Rund zwei Drittel aller untersuchten Radfahrunfälle gingen übrigens auf eine Kollision mit einem Pkw zurück, ein Fünftel waren isolierte Stürze von Radfahrern auf öffentlichen Straßen.

Tatsache ist, die Deutschen sind Fahrradhelmmuffel. Nach Angaben der Bundesanstalt für Straßenwesen (BASt) liegt die Helmtragequote bei 15 Prozent. Immerhin tragen 66 Prozent der Sechs- bis Zehnjährigen und 29 Prozent der Elf- bis 16‑Jährigen einen Fahrradhelm. Doch gerade für ältere Erwachsene zeigt sich laut Professor Otte ein Fahrradhelm aus biomechanischer Sicht altersbedingter Verletzungsentstehung als besonders effektiv.

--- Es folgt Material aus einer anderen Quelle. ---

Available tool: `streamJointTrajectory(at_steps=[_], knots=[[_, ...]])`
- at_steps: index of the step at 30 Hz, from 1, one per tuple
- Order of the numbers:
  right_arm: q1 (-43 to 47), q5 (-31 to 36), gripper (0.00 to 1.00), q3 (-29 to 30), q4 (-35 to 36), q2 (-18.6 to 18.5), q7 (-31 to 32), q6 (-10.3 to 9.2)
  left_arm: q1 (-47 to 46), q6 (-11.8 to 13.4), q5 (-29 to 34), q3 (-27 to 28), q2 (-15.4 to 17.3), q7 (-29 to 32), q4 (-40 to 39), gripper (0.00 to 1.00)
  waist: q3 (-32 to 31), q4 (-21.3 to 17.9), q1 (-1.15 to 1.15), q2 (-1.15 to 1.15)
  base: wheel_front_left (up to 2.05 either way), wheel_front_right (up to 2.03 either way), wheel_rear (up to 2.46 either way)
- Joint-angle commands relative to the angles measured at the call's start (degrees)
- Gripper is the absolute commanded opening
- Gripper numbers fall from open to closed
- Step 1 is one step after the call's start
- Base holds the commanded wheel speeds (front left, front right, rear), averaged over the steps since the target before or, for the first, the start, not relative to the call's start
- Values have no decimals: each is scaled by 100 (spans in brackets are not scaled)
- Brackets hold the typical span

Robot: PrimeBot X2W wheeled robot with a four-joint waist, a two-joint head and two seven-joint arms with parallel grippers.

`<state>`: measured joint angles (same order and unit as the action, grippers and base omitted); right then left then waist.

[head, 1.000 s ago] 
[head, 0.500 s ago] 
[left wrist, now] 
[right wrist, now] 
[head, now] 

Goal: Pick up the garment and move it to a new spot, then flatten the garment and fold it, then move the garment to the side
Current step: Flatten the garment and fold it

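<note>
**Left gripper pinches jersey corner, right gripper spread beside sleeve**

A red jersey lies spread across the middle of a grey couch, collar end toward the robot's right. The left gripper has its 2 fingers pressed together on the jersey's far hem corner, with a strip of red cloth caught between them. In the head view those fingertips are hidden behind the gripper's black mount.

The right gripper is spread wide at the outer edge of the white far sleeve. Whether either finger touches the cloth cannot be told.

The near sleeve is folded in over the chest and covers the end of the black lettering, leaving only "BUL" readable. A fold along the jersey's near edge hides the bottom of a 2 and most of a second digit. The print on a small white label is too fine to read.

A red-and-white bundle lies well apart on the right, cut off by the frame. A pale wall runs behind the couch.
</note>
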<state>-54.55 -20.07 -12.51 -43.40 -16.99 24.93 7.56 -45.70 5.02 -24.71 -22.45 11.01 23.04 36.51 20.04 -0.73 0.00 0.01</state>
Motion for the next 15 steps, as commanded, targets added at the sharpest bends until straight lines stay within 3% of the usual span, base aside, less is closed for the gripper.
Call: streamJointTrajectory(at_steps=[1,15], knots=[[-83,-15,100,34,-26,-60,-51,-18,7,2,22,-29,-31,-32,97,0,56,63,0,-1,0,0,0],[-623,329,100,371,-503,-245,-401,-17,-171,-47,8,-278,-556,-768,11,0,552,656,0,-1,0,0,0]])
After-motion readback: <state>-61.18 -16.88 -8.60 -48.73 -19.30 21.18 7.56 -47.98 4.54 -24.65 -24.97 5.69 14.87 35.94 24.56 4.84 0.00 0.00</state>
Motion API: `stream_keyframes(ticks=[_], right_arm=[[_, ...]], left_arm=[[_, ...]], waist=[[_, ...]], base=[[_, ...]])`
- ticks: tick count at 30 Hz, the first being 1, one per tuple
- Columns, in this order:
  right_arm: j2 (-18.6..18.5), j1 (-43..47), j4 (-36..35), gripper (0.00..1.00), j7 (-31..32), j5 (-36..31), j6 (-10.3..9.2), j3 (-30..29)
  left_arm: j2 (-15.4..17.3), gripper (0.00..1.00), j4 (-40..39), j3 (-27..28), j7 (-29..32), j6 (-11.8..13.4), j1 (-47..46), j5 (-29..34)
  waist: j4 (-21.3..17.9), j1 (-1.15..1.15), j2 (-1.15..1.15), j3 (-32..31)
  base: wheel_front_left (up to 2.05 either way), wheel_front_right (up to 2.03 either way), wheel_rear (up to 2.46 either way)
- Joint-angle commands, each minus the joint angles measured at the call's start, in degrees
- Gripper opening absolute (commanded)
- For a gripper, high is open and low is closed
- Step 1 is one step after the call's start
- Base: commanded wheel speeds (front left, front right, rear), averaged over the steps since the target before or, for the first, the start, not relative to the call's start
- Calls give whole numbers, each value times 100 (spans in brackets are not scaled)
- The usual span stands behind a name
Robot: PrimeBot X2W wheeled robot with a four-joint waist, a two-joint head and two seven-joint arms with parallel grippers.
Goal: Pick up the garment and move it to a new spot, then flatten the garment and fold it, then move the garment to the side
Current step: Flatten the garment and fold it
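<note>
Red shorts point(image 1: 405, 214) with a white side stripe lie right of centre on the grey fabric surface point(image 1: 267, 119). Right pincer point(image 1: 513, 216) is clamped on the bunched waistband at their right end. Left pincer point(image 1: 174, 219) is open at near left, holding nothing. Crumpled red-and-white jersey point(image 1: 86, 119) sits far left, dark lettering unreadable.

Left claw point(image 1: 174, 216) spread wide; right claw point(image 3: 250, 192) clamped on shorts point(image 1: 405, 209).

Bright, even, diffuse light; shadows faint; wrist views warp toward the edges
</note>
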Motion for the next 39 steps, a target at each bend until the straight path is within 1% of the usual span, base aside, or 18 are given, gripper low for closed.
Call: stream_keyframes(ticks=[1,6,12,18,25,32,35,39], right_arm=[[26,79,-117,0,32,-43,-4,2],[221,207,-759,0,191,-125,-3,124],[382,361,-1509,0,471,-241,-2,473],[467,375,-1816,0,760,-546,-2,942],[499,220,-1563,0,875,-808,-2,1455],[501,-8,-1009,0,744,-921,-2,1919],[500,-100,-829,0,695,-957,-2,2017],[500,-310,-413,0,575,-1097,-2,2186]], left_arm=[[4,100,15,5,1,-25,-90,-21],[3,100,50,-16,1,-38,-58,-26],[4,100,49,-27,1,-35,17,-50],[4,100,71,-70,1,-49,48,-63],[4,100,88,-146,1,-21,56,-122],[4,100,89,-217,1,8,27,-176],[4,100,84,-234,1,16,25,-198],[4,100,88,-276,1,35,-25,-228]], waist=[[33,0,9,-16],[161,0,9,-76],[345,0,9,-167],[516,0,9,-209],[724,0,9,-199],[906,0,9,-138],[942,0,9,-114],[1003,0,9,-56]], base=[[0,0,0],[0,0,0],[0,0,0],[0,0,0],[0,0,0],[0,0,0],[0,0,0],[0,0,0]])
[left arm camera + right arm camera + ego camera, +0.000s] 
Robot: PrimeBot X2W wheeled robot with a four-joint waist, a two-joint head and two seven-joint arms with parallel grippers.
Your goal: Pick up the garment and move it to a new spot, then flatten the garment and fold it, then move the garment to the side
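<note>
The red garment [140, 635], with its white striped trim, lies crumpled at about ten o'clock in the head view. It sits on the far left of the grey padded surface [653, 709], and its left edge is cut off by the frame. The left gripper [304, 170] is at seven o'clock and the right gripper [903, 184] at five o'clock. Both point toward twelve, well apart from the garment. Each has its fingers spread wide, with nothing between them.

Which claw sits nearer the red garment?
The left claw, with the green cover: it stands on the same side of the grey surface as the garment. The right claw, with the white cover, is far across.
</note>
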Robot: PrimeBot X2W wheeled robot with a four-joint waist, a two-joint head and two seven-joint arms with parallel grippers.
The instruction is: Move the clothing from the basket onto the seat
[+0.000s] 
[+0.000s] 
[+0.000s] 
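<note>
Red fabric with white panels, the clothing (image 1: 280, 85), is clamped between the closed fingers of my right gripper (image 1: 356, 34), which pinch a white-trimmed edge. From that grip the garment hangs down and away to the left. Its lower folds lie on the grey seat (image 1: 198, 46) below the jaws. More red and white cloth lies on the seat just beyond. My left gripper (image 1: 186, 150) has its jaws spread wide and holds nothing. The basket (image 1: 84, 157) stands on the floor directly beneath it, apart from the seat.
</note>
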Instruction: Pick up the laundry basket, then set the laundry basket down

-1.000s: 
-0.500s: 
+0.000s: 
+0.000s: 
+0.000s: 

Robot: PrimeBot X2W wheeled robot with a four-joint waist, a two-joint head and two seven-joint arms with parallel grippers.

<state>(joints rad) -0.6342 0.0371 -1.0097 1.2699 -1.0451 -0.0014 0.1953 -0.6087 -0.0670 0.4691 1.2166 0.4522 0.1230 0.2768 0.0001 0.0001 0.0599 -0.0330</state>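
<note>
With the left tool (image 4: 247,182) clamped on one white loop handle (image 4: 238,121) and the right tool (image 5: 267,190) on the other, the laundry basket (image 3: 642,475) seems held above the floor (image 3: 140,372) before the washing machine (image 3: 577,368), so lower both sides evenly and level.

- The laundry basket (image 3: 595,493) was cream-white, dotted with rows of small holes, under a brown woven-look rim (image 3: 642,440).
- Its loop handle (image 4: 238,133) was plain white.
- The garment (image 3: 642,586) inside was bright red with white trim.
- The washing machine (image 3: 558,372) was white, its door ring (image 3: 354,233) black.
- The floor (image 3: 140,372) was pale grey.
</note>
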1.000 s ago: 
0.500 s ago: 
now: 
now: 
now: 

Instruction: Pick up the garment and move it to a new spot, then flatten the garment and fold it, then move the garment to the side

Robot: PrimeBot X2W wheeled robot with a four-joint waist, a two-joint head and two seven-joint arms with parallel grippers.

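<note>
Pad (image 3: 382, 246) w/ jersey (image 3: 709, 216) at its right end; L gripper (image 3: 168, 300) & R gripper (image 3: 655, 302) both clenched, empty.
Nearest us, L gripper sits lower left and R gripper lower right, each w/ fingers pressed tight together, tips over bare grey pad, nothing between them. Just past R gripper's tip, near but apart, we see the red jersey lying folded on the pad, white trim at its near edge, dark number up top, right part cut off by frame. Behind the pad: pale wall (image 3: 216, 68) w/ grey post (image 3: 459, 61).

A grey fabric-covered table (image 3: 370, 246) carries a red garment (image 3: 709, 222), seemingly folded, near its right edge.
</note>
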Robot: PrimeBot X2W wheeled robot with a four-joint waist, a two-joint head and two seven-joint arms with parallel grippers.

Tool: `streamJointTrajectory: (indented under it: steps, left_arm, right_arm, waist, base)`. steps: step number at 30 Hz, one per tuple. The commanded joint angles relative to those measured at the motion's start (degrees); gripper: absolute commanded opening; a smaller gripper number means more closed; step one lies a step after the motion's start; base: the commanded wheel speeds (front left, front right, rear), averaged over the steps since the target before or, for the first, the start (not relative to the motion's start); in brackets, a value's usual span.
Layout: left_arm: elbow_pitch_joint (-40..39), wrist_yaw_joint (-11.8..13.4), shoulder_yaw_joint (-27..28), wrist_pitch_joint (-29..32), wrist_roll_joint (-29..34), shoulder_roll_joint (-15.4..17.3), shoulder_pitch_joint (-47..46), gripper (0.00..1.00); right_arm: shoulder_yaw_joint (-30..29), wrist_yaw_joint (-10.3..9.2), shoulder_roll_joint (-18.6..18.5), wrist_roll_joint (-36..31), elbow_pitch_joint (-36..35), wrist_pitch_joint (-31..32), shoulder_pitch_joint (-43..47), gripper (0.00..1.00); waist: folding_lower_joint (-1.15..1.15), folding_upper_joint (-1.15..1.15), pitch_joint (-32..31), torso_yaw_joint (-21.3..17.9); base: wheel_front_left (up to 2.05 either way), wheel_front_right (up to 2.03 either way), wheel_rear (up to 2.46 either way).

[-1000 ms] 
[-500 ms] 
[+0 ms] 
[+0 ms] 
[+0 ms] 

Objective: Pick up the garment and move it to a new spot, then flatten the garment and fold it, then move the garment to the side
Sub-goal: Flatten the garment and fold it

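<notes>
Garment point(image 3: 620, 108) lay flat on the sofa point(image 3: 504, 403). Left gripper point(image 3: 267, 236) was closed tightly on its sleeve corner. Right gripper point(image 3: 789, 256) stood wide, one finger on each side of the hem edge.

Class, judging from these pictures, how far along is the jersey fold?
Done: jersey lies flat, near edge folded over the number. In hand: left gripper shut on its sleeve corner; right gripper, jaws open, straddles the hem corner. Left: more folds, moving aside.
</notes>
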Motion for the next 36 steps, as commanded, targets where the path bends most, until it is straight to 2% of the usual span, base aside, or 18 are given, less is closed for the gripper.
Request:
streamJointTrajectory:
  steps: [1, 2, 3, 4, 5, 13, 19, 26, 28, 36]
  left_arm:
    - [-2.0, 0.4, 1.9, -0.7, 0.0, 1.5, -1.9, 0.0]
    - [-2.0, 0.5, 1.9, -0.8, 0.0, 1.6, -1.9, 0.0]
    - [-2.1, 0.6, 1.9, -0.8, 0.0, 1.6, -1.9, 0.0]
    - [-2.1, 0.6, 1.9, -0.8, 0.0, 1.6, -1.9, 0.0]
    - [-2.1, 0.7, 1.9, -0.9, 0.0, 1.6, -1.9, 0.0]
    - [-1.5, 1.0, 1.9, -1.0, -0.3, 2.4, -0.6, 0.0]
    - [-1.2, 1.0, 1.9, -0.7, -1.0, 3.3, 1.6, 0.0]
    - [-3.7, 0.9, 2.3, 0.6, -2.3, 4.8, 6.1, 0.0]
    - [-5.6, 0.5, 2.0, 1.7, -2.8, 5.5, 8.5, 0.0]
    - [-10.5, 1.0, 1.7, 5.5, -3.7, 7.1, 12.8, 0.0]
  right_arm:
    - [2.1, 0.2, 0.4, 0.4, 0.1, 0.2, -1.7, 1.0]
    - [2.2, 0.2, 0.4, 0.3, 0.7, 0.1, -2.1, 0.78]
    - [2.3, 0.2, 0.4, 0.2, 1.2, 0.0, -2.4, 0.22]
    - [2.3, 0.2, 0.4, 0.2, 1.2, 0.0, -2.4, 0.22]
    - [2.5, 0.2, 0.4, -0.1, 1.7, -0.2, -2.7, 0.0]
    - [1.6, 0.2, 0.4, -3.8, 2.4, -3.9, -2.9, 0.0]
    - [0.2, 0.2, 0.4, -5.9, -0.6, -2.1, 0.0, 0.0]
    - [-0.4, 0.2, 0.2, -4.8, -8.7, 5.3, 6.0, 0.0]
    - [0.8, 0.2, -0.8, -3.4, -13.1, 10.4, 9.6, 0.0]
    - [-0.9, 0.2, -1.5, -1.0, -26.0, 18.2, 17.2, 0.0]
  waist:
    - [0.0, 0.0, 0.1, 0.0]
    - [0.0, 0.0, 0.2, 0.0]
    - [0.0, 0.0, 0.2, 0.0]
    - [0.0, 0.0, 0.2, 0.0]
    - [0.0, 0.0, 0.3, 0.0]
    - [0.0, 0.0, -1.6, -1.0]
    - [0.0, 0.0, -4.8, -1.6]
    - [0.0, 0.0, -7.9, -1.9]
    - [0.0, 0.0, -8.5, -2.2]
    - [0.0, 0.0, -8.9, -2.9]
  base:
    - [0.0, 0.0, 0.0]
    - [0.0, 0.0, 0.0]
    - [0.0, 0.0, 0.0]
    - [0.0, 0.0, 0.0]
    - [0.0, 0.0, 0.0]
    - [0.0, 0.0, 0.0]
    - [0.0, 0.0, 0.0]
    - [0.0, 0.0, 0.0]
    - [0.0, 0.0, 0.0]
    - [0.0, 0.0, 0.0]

Die meisten Experten sind sich einig: Das Tragen eines Fahrradhelms erhöht die Chance, einen Unfall ohne oder mit einer geringeren Kopfverletzung zu überstehen. Auch der DVR spricht diese Empfehlung aus: „Hirnverletzungen könnten deutlich reduziert werden, wenn bei einem Unfall ein Helm getragen wird“, sagt DVR-Präsident Dr. Walter Eichendorf. Er appelliert an alle Fahrradfahrer, nur „oben mit“ unterwegs zu sein. Um die Helmtragequote zu erhöhen, sei weitere Präventionsarbeit notwendig.